Polyester Textile Decolorization Technology
“Neochromato Process”

Japanese / English

Polyester Textile Decolorization Technology “Neochromato Process”

The "Neochromato Process" is a polyester textile decolorization technology jointly developed by Elephantech Inc. and NICCA CHEMICAL CO., LTD. that allows design and color changes to fabrics for improved reusability.

As the world's most used fiber, polyester accounted for 52%*1 of all fibers produced in 2019, with recycled polyester representing 14% of that total. Still, recycled polyester mostly comes from PET bottles and other uncolored, non-textile sector products as the decolorization of polyester fibers remains as one of the most significant hurdles to textile-to-textile recycling.

Features of the “Neochromato process”
・Decolorization is possible for polyester textiles dyed with dispersion dye (dyeing, textile printing, sublimation transfer, or any other method is possible).
・Decolorization is completed in a waterless process by extracting disperse dye from polyester fabrics with a high-temperature solvent and simultaneously absorbing it into paper.
・A decolorized fabric can be printed on or dyed immediately after its decolorization process (including solvent removal), and colors and patterns can be changed as many times as necessary.
・Uses solvents made from wastes generated in the manufacturing process of other products.
・Uses less solvent than competing processes*2 (about the same amount as the weight of the product to be treated)
・Solvents can be collected and reused.

※1 Textile Exchange Preferred Fiber & Materials Market Report 2020

※2 Comparison with one method of decolorization during chemical recycling and two methods of decolorization by applying solvent vapor.

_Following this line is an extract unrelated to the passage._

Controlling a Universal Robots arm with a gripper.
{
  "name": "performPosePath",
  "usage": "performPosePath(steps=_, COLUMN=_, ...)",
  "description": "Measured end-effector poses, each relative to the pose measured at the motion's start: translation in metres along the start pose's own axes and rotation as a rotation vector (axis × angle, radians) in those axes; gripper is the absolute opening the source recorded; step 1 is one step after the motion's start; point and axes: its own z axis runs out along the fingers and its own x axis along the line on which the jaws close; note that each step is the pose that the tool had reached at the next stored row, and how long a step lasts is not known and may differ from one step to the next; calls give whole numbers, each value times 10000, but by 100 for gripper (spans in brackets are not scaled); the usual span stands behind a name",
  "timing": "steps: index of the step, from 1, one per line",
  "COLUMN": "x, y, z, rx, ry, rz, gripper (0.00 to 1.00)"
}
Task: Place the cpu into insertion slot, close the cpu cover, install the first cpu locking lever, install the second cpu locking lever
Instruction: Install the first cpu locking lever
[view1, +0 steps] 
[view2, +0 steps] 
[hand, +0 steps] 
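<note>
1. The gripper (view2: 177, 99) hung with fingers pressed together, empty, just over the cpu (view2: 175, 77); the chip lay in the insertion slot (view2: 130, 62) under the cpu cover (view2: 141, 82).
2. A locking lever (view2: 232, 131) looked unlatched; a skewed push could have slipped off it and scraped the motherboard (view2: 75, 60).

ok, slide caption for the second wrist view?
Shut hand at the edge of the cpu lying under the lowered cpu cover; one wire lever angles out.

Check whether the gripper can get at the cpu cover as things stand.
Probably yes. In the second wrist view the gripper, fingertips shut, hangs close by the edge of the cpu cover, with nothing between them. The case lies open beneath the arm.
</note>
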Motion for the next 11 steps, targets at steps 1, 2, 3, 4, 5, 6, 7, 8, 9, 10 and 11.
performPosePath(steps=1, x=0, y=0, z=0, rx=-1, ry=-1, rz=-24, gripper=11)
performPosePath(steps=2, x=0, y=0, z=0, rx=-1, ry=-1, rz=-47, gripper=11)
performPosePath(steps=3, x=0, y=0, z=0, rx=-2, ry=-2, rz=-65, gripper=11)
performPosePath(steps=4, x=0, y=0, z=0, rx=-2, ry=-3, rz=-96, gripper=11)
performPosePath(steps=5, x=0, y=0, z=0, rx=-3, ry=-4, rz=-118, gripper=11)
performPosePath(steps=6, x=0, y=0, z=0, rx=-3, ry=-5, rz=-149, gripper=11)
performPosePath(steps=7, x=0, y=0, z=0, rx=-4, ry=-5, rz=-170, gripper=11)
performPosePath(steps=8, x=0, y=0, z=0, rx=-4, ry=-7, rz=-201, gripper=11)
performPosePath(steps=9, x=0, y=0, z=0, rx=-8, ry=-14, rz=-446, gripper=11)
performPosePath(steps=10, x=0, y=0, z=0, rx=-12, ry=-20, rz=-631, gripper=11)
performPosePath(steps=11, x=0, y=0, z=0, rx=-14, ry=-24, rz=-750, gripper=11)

Technology for Reusing Textiles before Recycling

The newly developed Neochromato Process enables polyester fabrics to go through countless color and design changes, allowing garments and similar products to be recycled and reused in their original form, improving product lifespan and environmental impact compared to chemical or mechanical recycling methods.
In fact, the 48% reduction in CO2 emissions*3 allowed by this method of reusing garments compares very favorably to chemical recycling of polyester (-20% CO2 emissions) where polyester is dissolved in a solvent.

The ability to recycle clothes in their original form and without going through sewing and other textile manufacturing processes allows the product's value to be maintained for longer and reduces its carbon footprint more effectively.

※3 Elephantech calculations, on the basis of disposable solvent and paper being used for the Neochromato Process.



Comments from the development team

We started our spontaneous, in-house extracurricular manufacturing club called “MO-SO (fantasy) Meeting” after being inspired by Elephantech Vice President Masaaki Sugimoto’s lecture at our innovation center. The development of this technology first began when Masaaki Sugimoto and Aguri Sagimori showed interest in a MO-SO Meeting experiment which involved blurring characters and patterns to make them indistinguishable. We then obtained the cooperation of Japan Polymark when considering practical applications of the technology. We named the technology "Neochromato process" after how the dispersed dye that shouldn’t wash off would mysteriously seep through and be transferred as if in paper chromatography. We hope to convey to the world our desire to reduce textile waste through upcycling and to use as little water as possible while doing so.

The development of this technology came about following a conversation we had with the artist Aguri Sagimori in which we realized that there could be a huge amount of clothing waste from the fashion industry should the Tokyo 2020 Summer Olympics be postponed and rebranded as TOKYO 2021, and that we somehow needed to develop a technology to upcycle it all. As it happened, the event was postponed but thankfully kept its TOKYO 2020 naming, avoiding the mass waste we feared. However, we also came to see that the fundamental issue was how many pieces of clothing are only worn a few times before being disposed of, and so we continued our trial-and-error process along with many stakeholders in order to perfect the technology. As a result, we ended up with a magical technology that can erase and reprint prints over and over again. We hope that this Neochromato process technology will be used by many and contribute in bringing an era where we can enjoy sustainable fashion.

Future Outlook

The Neochromato process requires no equipment other than a heat press machine. In fact, in skilled hands, a simple clothes iron may suffice. In addition, water-less discharge printing on polyester is also possible with some backing paper and processing solution, although there remains the constraint of various parameters such as the type and quantity of the backing paper and the processing temperatures needing some fine-tuning depending on the kind of fabric it is used on and the amount of dye. In order to boost user adoption of the Neochromato process, we plan to start by proposing a PoC (Proof of Concept) project for the circular economy in which we will accompany our customers.